Comparison with the 2001 survey.

    The 2002-3 survey shows that the membership of the Academy has become broader and represents the social sciences more fully. Their priorities are clearer and willingness to support the Academy greater than before.

    Academicians now represent a far wide range of institutions and areas of social

    science. For example, the number of institutions to which Academicians were

    affiliated has more than doubled from 54 to 112. The number of subject areas

    has also increased from 26 to 42

    The priorities of Academicians have also changed somewhat. Although making

    representations to external agencies and lobbying government were rated highly

    in 2001 they are given greater priority in 2002-3. Moreover funding for research

    has emerged much more clearly as a priority in 2002-3, as has the importance of

    infrastructure and postgraduate training.

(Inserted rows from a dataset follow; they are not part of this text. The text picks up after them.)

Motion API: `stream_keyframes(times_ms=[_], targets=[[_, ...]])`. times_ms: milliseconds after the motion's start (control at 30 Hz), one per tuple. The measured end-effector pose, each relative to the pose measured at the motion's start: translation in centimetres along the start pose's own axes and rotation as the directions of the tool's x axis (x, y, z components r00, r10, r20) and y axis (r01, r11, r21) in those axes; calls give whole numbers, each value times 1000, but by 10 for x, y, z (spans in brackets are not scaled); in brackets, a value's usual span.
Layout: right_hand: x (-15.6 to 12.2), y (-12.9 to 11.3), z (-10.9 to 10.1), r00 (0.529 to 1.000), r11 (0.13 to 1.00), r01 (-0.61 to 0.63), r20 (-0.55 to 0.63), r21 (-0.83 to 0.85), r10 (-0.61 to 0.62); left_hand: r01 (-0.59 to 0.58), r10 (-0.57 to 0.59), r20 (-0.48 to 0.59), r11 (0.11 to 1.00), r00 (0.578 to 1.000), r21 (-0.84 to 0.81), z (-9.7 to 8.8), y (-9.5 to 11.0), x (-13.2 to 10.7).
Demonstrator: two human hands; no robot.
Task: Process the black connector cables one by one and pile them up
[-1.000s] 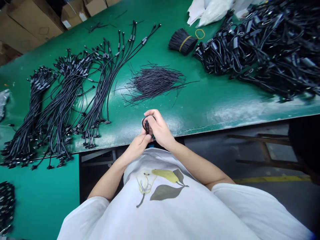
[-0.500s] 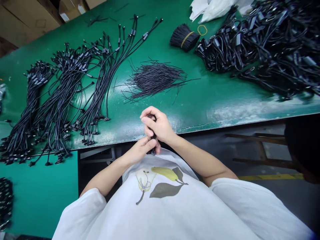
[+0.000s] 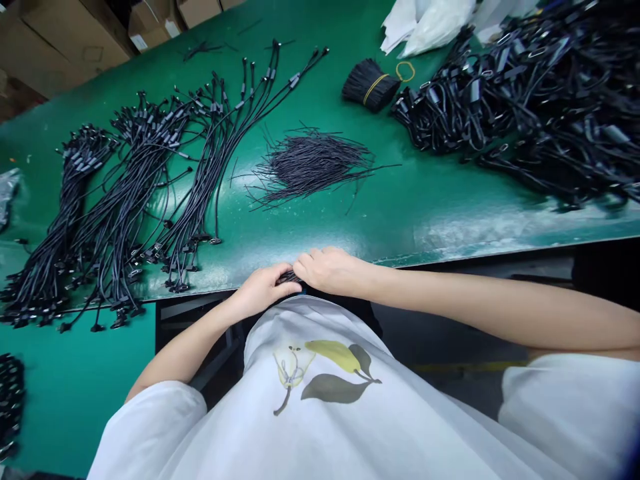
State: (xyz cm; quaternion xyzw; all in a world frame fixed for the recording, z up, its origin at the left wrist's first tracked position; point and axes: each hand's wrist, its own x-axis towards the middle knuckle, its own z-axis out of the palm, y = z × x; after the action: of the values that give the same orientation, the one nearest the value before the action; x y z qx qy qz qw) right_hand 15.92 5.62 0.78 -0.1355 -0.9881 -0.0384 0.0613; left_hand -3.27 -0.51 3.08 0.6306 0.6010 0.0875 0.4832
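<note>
The left hand (image 3: 263,291) and the right hand (image 3: 326,270) rest at the front edge of the green table (image 3: 400,233), cupped with their fingers curled down. A small dark cord bundle (image 3: 289,277) sits between them, its exposed part showing between the fingertips of both hands, so it seems pinched there, though most of it is hidden. The hands are just above the chest of the person's white T-shirt (image 3: 320,393), which has a printed pear and leaves. The right forearm lies almost level, reaching in from the far right of the view.

Below the table's edge on the left, a lower green surface (image 3: 75,407) carries a dark heap of cords (image 3: 10,407) at the frame edge. On the main table, just beyond and to the left of the hands, long black cables with small connectors (image 3: 135,200) lie in fanned rows, their ends near the front edge. A small grey plastic bag (image 3: 7,195) lies at the left edge.

Straight ahead, well beyond the hands, is a loose pile of thin black strands (image 3: 310,167). Farther on, a tight bundle of the same strands (image 3: 370,83) is tied with a yellow rubber band, and a second rubber band (image 3: 405,71) lies beside it. A large tangled heap of black cables (image 3: 520,100) fills the far right of the table, with white plastic bags (image 3: 430,27) at its far edge. Cardboard boxes (image 3: 65,40) stand past the far left corner.
</note>
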Motion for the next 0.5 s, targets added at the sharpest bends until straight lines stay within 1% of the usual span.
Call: stream_keyframes(times_ms=[67, 100, 133, 200, 233, 267, 300, 333, 367, 400, 433, 467, 500], targets=[[-1, 2, 8, 997, 997, 82, -9, -15, -82, -2, -1, 28, 996, 1000, 94, 7, -1, -2], [-1, 5, 12, 991, 991, 129, -34, -32, -130, 1, -7, 71, 996, 997, 89, 11, -3, -2], [-2, 8, 15, 982, 983, 178, -61, -53, -181, 9, -15, 121, 999, 992, 48, 15, -6, 0], [-1, 13, 18, 958, 960, 262, -95, -102, -271, 51, -34, 203, 995, 979, -82, 21, -12, 4], [0, 14, 19, 948, 950, 290, -100, -119, -302, 76, -46, 214, 988, 976, -136, 24, -14, 7], [1, 15, 18, 943, 944, 308, -94, -118, -319, 88, -55, 204, 983, 977, -158, 26, -17, 10], [2, 15, 16, 948, 949, 302, -71, -93, -309, 78, -55, 171, 988, 984, -132, 27, -18, 12], [2, 14, 14, 964, 964, 264, -26, -40, -265, 48, -42, 117, 997, 992, -52, 28, -19, 14], [2, 13, 11, 980, 981, 192, 42, 34, -193, 6, -10, 51, 997, 999, 77, 29, -19, 15], [3, 11, 8, 985, 988, 97, 131, 122, -113, -34, 38, -13, 972, 999, 231, 30, -19, 15], [3, 10, 5, 973, 978, -6, 228, 209, -43, -63, 94, -63, 923, 994, 379, 30, -18, 15], [3, 10, 4, 950, 954, -98, 311, 283, 6, -75, 141, -99, 867, 985, 492, 29, -17, 15], [3, 10, 2, 931, 928, -161, 364, 336, 30, -72, 168, -123, 828, 978, 556, 27, -15, 15]])
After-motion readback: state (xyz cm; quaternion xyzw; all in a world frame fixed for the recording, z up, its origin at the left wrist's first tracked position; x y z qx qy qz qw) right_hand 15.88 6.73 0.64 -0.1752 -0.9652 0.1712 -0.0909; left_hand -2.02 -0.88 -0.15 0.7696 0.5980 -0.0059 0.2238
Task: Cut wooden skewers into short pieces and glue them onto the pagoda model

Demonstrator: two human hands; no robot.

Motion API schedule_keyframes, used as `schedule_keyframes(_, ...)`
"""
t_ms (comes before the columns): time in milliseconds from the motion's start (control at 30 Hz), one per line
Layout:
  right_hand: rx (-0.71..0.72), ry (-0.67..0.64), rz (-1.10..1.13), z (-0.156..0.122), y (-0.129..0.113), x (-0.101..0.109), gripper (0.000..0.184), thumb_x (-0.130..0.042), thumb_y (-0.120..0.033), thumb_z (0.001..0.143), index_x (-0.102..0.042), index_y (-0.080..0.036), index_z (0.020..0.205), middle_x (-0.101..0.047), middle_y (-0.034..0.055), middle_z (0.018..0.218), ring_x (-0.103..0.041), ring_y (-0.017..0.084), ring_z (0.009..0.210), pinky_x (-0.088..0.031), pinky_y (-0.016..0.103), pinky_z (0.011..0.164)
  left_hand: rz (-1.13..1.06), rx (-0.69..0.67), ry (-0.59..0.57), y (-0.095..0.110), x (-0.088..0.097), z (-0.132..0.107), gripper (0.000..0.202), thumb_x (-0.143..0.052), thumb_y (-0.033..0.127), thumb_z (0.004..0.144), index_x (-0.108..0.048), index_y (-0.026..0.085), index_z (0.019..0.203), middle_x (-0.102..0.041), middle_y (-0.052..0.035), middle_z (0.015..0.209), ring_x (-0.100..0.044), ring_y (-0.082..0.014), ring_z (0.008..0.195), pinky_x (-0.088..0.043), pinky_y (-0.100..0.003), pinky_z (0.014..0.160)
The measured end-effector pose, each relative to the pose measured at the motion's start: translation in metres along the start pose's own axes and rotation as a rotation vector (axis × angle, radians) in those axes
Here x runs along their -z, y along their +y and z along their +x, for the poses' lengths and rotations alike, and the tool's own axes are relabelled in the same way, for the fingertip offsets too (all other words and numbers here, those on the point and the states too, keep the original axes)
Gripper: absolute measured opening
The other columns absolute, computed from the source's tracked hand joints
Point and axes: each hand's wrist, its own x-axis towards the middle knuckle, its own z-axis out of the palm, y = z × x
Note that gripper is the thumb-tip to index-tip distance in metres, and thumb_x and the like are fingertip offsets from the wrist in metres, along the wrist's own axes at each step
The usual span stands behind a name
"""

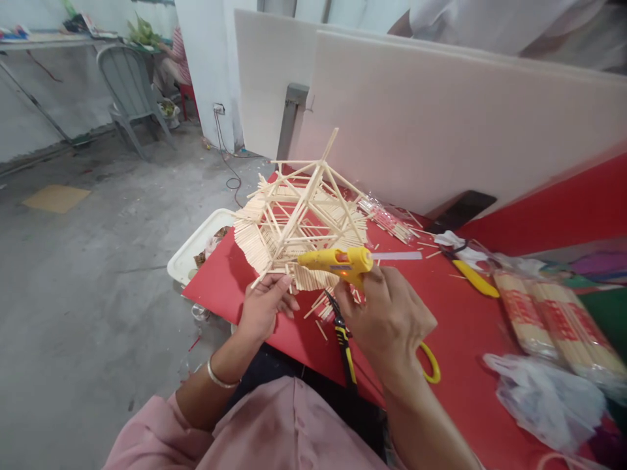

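One pale roof-shaped frame of thin wooden sticks [298, 222] stands tilted at the left corner of the red tabletop [460, 326]. It looks light, stiff but brittle, best held at its lower edge, where the left hand [264, 307] pinches it. The right hand [386, 320] clasps a yellow glue gun [337, 261], nozzle at the frame. White boards [441, 130] stand behind; the grey concrete floor [98, 261] lies below.

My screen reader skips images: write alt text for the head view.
The right hand aims a yellow glue gun at a model built of thin sticks, which the left hand steadies on a red table; packets of sticks lie at right.
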Motion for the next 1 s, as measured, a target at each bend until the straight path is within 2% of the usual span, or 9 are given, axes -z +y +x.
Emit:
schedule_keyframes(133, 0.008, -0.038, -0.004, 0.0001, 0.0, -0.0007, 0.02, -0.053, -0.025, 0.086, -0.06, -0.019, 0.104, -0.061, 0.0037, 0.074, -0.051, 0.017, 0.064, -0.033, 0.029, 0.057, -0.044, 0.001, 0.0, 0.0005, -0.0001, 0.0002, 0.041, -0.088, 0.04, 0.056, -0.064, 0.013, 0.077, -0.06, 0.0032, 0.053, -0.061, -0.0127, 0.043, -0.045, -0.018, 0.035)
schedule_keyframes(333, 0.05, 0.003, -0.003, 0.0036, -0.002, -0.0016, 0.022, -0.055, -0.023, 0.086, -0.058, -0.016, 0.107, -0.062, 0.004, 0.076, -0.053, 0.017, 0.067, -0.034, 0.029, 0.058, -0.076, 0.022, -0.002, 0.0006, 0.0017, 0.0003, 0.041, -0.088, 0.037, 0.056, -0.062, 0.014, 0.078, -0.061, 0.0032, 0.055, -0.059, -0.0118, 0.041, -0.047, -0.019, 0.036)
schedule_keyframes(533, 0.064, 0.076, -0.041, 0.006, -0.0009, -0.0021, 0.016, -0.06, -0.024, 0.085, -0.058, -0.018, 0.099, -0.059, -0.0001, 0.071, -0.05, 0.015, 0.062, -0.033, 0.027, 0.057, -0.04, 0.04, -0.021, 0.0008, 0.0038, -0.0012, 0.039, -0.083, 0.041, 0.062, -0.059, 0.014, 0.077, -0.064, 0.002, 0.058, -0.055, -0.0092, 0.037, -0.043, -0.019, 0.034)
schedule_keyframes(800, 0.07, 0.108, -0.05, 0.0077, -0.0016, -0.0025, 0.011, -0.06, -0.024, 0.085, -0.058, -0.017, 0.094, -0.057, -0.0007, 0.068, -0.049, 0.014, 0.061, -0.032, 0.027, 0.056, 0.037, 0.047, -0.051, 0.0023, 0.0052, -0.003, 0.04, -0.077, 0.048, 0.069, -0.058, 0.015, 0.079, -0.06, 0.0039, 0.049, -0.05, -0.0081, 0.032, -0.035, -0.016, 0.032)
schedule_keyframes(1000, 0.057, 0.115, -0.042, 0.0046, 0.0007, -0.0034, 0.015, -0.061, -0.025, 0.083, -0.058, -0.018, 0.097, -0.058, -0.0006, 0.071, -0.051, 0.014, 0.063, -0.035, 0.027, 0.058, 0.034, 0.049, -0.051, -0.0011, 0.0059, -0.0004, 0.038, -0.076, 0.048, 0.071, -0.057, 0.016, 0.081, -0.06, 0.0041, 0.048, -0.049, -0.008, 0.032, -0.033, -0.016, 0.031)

    Willingness to participate in, support, or initiate Academy activities has

    increased from an already high baseline in 2001.

Conclusions

    The survey highlights the strong consensus about priority issues and strong support for the Academy’s efforts to represent and serve social science effectively.

    The Academicians represent a very wide range of social science expertise in

    terms of academic discipline, topic areas, methodologies and affiliation with

    learned societies. They are very willing to contribute this expertise to support the

    work of the Academy and to strengthen social sciences as a whole.

    ESRC emerges as a clear focus of concern for Academicians. They see increased

    resources for the ESRC as a priority and want the Academy to play a significant

    role in ESRC’s consultations with social scientists.

    A role in policy consultation and formulation is regarded as a major priority for

    the Academy

    Other, non-governmental, sources of research support are also regarded as

    highly important.

    Postgraduate training and career progression emerge as important themes.

Note: The survey was designed by Dominic Abrams and Jean Martin (members of Academy Council) with the benefit of comments and suggestions from members of Council and the committee of Academicians. The survey was printed and distributed by Fiona House, and the data coding and analysis was conducted by Dominic Abrams and Paul Hutchison. A copy of the survey and this report are available from the Academy’s website (www.the-academy.org.uk).